Without embarrassing him and now at 77 that he is on the internet, connected to the world and following what I do, say, cook and write, I don’t want to say anything more except that I have been cautioned by a friend who no longer has a father that I need to forgive all that and just accept what he is now and what we can be together.  It is about perspective and being grateful.  I am trying to see things from his side of life and trying to be more patient and kinder.  My gramma would have wanted that.  She died when I was 6.  I have only a few memories of her and in every one she adored me.  I felt it.  I’m glad I had her for even those few years.  I know it is more than many get to experience and my dad misses her every day.  She adored him too.

So yesterday, Kobe Bryant, his 13-year-old daughter and 7 other people died in a tragic helicopter accident. I am not a basketball fan and probably have watched less than two minutes of professional basketball in my entire life.  However, I know who he was and that he was widely respected, revered as an athlete, family man, humanitarian and philanthropist.  He was also really young and had so much more to do. 
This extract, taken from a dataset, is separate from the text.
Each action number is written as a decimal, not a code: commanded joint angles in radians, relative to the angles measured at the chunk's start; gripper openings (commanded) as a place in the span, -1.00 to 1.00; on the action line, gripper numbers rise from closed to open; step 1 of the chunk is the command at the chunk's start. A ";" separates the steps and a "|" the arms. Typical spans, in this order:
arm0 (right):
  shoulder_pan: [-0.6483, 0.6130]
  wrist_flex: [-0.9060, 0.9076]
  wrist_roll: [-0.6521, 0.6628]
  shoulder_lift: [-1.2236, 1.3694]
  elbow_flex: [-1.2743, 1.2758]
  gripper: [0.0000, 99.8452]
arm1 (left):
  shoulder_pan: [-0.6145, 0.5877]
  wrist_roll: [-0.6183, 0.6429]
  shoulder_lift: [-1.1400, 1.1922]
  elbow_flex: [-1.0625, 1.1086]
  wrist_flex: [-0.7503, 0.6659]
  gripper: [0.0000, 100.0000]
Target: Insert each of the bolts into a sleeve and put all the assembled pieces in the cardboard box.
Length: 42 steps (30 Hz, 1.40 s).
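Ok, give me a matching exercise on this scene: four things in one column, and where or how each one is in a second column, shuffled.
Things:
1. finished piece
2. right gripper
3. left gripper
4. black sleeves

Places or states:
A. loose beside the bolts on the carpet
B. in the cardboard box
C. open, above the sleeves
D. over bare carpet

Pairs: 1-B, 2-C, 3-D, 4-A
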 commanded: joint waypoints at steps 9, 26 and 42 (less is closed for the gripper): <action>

I can’t even imagine what his wife and surviving daughters are going through or the family and friends of the other people who died.  It is simply horrible.  I’m guessing they are thinking about what could have been if things had been different, if they had more time, if….. so many things. 

Photo by Taneli Lahtinen on Unsplash

No matter what happens, don’t waste your time on those useless activities.  In the end, I don’t think any of that will matter.  

We need to be present, appreciate every experience, good and bad and inhale and exhale deeply every breath we take because remember, Life is NOT a rehearsal.  No one knows how long we have here.  Make every moment count!  If life is all about perspective then try to take a step back and see your situations and relationships from the other side.  I’m going to really try to do better at this.  I want to have more empathy, more fun, less worry and stress, more quality time with friends and family away from my phone, sing more, publish my cookbook, volunteer more, exercise more, learn to bake REALLY good bread and see more of the world.